-- DATA SHOWN follows --
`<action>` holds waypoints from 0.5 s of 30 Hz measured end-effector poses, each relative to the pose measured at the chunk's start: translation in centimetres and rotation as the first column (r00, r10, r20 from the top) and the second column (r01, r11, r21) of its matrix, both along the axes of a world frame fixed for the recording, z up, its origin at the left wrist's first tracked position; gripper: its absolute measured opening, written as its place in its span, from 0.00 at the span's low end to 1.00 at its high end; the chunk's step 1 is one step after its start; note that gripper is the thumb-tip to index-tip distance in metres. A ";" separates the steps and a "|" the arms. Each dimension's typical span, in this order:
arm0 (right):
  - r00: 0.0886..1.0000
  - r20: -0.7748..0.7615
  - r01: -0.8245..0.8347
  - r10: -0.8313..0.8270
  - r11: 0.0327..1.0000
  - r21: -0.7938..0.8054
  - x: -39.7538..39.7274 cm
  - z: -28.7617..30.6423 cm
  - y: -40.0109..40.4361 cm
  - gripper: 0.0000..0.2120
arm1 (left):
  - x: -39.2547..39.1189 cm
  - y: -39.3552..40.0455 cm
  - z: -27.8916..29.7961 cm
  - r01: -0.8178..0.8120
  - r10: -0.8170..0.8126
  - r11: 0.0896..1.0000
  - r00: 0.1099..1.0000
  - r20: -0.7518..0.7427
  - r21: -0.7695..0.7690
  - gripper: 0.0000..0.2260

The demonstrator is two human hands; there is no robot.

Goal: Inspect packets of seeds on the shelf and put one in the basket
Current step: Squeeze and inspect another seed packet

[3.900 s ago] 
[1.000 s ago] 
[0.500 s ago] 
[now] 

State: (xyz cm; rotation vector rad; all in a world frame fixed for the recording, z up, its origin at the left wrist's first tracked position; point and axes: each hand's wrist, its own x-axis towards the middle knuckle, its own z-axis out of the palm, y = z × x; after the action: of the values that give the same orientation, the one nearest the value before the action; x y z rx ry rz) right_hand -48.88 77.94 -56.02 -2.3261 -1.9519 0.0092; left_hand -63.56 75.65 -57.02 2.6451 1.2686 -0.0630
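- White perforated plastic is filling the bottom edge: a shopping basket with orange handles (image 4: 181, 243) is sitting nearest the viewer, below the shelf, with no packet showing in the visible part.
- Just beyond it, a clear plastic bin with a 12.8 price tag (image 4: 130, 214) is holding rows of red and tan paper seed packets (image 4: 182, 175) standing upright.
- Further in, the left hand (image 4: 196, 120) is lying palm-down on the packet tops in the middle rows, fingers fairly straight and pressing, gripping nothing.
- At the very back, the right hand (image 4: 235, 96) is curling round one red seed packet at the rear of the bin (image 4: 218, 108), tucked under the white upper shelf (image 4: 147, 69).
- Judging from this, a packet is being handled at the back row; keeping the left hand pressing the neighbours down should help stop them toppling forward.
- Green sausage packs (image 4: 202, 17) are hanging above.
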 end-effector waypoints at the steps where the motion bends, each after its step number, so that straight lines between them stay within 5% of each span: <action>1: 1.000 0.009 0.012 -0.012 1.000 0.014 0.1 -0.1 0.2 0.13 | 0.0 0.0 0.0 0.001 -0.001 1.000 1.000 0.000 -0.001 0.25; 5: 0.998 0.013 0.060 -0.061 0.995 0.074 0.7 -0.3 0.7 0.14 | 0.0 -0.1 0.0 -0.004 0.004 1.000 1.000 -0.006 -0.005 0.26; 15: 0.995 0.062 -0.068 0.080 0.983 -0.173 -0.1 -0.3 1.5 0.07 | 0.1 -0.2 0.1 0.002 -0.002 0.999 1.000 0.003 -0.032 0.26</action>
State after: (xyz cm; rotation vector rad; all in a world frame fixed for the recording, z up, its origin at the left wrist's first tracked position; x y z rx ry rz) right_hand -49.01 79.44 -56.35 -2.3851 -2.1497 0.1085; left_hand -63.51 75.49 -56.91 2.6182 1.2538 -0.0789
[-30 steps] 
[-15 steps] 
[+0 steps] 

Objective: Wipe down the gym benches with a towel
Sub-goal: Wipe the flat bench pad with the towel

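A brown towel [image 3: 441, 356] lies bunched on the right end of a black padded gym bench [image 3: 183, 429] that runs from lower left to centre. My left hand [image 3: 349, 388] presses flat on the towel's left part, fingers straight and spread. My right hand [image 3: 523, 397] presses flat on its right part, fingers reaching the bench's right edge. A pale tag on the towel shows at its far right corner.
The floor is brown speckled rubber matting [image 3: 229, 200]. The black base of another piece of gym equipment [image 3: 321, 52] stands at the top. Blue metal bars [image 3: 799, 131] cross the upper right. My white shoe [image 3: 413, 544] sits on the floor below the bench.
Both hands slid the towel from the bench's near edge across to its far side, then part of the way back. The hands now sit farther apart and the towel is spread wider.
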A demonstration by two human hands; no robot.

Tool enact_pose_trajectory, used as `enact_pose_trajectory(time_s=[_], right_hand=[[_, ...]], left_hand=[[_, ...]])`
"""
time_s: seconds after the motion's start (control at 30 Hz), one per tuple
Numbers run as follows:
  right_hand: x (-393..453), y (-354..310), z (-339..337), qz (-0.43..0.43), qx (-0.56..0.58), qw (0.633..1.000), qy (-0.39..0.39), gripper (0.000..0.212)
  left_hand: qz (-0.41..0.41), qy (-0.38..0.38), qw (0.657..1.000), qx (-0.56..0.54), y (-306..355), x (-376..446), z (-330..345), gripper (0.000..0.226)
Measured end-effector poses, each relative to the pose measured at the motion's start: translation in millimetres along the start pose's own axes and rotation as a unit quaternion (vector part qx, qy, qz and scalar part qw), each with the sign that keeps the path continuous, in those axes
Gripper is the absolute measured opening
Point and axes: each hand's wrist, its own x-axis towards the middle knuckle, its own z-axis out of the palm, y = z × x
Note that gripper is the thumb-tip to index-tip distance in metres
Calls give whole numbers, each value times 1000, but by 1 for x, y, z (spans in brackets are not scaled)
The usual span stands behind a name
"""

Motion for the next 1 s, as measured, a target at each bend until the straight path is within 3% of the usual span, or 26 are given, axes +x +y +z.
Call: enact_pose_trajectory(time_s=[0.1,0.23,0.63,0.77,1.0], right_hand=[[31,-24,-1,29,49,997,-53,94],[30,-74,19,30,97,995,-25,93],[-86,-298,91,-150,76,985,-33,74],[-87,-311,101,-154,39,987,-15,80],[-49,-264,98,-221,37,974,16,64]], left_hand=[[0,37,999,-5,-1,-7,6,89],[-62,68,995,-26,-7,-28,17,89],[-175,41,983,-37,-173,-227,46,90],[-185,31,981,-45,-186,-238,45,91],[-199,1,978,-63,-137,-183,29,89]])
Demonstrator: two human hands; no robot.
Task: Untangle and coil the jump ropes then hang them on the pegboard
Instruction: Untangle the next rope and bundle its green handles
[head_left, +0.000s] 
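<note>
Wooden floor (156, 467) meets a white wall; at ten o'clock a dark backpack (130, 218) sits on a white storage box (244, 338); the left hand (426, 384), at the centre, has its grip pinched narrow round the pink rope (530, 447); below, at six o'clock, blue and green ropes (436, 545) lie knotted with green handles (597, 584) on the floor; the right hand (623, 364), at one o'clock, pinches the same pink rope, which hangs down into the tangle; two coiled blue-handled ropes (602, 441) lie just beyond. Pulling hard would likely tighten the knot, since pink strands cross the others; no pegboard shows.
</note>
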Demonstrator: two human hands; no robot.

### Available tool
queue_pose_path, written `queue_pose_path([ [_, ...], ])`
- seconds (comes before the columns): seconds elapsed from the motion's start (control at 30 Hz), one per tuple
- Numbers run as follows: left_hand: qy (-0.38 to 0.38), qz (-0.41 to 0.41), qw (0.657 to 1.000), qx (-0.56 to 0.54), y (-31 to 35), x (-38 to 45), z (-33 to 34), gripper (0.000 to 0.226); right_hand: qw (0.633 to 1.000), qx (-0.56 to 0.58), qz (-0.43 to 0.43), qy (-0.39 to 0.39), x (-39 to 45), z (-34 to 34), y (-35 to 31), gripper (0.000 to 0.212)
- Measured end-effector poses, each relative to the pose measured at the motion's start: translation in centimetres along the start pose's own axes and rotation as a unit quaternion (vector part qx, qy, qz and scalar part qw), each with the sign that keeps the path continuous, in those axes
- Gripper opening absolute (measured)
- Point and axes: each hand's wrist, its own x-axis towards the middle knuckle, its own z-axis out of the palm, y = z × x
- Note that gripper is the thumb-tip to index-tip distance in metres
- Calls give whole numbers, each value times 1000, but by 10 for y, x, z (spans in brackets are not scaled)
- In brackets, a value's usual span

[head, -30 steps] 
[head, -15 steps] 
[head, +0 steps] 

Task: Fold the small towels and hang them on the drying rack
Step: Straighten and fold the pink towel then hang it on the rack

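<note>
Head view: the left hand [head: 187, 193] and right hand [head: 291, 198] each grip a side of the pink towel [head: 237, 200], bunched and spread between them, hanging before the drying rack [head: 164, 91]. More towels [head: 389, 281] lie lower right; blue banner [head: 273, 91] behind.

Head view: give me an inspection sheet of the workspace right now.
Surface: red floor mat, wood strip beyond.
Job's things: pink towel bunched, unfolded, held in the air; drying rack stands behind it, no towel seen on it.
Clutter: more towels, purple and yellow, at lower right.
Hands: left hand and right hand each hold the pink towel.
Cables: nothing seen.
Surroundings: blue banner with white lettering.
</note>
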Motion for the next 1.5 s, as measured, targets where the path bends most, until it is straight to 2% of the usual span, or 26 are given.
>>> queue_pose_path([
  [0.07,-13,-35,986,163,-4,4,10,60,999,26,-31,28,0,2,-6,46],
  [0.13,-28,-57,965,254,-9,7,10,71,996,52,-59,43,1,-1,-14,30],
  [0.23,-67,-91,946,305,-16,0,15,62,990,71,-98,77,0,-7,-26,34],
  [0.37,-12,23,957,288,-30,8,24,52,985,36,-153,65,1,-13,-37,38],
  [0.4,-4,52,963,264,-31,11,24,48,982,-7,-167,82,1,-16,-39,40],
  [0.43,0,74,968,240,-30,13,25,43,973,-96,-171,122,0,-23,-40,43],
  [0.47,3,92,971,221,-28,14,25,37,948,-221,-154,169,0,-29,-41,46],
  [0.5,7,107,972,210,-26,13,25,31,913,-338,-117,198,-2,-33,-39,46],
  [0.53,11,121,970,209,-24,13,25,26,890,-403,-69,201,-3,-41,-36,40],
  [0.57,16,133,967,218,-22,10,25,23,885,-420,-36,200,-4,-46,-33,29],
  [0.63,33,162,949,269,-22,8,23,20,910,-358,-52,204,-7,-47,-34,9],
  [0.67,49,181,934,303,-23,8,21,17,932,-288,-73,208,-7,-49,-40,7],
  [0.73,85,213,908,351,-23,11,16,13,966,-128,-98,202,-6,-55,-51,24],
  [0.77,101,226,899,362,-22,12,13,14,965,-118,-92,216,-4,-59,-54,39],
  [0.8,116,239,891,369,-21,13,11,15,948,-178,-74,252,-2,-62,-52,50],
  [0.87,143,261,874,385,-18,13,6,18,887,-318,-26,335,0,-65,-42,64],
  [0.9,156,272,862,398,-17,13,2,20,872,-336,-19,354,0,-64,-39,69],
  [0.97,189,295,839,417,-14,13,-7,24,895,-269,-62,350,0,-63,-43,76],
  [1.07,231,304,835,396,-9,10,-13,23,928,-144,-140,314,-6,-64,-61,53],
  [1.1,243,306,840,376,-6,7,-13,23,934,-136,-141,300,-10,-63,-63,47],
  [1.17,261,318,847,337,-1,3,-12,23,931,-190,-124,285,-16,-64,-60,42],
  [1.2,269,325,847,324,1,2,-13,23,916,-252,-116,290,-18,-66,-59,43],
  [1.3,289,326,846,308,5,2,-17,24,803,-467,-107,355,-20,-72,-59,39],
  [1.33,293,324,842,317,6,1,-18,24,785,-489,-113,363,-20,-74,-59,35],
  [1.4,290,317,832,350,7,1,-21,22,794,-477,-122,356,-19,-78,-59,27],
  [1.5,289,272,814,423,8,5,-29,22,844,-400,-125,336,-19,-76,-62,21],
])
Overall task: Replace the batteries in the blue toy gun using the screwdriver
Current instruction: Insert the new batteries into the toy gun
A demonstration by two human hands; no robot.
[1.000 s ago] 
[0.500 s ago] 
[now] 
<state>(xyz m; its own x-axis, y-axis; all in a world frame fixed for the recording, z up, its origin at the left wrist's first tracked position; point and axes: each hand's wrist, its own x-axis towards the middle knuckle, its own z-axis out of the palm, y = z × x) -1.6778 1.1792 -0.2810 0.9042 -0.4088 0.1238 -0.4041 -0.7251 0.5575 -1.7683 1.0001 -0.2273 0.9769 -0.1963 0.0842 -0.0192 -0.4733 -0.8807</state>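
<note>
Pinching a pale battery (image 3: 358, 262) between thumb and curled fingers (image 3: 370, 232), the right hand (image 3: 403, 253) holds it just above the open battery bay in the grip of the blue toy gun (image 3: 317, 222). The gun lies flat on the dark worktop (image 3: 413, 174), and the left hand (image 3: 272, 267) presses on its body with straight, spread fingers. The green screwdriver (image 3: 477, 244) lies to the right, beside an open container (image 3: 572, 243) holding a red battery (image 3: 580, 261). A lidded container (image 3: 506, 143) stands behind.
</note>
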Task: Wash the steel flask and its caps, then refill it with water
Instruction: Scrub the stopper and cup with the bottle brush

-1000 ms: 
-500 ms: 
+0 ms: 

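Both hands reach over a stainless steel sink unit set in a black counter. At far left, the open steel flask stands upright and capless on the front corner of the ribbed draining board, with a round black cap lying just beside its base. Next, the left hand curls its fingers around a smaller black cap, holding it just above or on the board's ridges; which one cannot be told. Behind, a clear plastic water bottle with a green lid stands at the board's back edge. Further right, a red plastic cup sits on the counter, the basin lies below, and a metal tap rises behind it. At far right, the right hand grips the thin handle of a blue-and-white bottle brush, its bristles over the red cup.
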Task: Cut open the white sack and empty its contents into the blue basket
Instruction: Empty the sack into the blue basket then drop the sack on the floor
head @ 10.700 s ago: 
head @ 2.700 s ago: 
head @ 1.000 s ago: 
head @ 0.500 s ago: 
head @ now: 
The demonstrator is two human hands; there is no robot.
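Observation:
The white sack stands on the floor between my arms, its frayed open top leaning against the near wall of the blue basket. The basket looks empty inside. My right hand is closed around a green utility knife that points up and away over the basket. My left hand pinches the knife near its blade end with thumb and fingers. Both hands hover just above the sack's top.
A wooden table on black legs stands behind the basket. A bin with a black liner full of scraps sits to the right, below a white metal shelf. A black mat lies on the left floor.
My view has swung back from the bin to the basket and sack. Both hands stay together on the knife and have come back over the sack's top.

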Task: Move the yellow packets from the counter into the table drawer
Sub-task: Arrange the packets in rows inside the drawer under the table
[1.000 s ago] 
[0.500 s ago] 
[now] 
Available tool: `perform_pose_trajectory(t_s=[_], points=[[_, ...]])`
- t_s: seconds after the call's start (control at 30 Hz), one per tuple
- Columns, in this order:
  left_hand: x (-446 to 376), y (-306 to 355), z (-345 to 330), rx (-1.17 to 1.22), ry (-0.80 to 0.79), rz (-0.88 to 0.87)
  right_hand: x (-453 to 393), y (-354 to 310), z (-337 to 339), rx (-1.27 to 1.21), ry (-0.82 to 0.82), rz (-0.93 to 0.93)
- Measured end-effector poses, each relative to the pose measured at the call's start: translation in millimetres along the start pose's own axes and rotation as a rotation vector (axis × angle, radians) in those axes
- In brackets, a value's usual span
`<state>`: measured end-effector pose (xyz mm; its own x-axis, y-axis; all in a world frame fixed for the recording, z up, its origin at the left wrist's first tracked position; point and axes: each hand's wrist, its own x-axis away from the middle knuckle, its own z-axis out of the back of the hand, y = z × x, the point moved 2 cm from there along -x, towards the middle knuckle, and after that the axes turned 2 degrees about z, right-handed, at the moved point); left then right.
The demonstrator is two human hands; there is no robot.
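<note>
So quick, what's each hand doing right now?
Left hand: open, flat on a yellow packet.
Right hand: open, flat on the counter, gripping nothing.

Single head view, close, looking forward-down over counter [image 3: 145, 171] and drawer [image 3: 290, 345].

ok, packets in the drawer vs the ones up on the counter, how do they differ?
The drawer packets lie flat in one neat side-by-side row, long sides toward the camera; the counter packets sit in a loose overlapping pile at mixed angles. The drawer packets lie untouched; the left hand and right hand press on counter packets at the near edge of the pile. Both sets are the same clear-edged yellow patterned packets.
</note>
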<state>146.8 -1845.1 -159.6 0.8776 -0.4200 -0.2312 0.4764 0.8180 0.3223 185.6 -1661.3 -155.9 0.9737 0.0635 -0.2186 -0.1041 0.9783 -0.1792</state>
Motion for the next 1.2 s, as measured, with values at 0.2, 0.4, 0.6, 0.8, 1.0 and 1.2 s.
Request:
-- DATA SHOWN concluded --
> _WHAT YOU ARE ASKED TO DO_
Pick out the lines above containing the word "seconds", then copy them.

> _OUTPUT OF THE EXERCISE_
time_s: seconds after the motion's start (control at 30 Hz), one per tuple
- seconds (comes before the columns): seconds elapsed from the motion's start (control at 30 Hz), one per tuple
- t_s: seconds after the call's start (control at 30 Hz), one per tuple

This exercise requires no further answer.